Quartz and orthopyroxene exsolution lamellae in clinopyroxene and the metamorphic P–T path of Belomorian eclogites

The Shirokaya Salma eclogite‐bearing complex is located in the Archean–Palaeoproterozoic Belomorian Province (Russia). Its eclogites and eclogitic rocks show multiple clinopyroxene breakdown textures, characterized by quartz–amphibole, orthopyroxene and plagioclase lamellae. Representative samples, a fresh eclogite, two partly retrograded eclogites, and a strongly retrograded eclogitic rock, were collected for this study. Two distinct mineral assemblages—(1) omphacite+garnet+quartz+rutile±amphibole and (2) clinopyroxene+garnet+amphibole+plagioclase+quartz+rutile+ilmenite±orthopyroxene—are described. Based on phase equilibria modelling, these assemblages correspond to the eclogite and granulite facies metamorphism that occurred at 16–18 kbar, 750–800°C and 11–15 kbar, 820–850°C, respectively.
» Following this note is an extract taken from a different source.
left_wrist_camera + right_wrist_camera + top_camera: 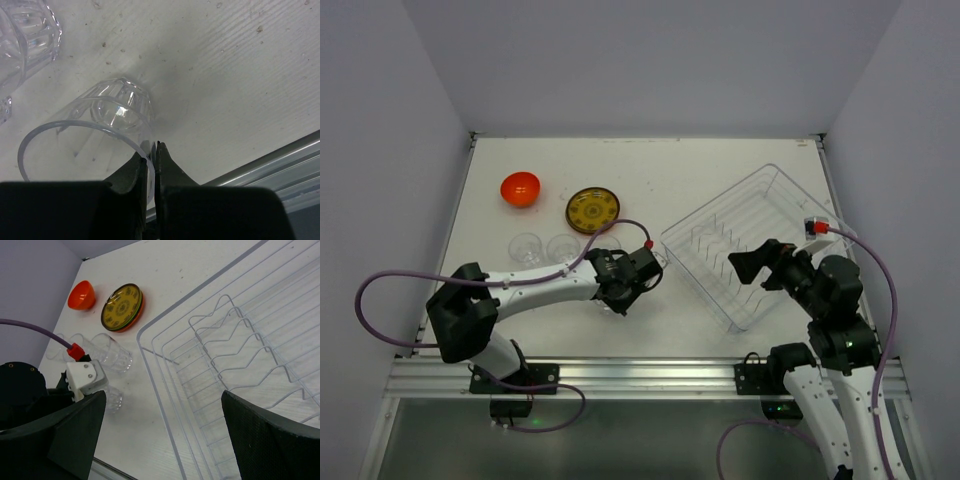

The quartz–amphibole lamellae in clinopyroxene formed during retrogression with water ingress, but do not imply UHP metamorphism. The superfine orthopyroxene lamellae developed due to breakdown of an antecedent clinopyroxene (omphacite) during retrogression that was triggered by decompression from the peak of metamorphism, while the coarser orthopyroxene grains and rods formed afterwards. The P–T path reconstructed for the Shirokaya Salma eclogites is comparable to that of the adjacent 1.9 Ga Uzkaya Salma eclogite (Belomorian Province), and those of several other Palaeoproterozoic high‐grade metamorphic terranes worldwide, facts allowing us to debate the exact timing of eclogite facies metamorphism in the Belomorian Province.     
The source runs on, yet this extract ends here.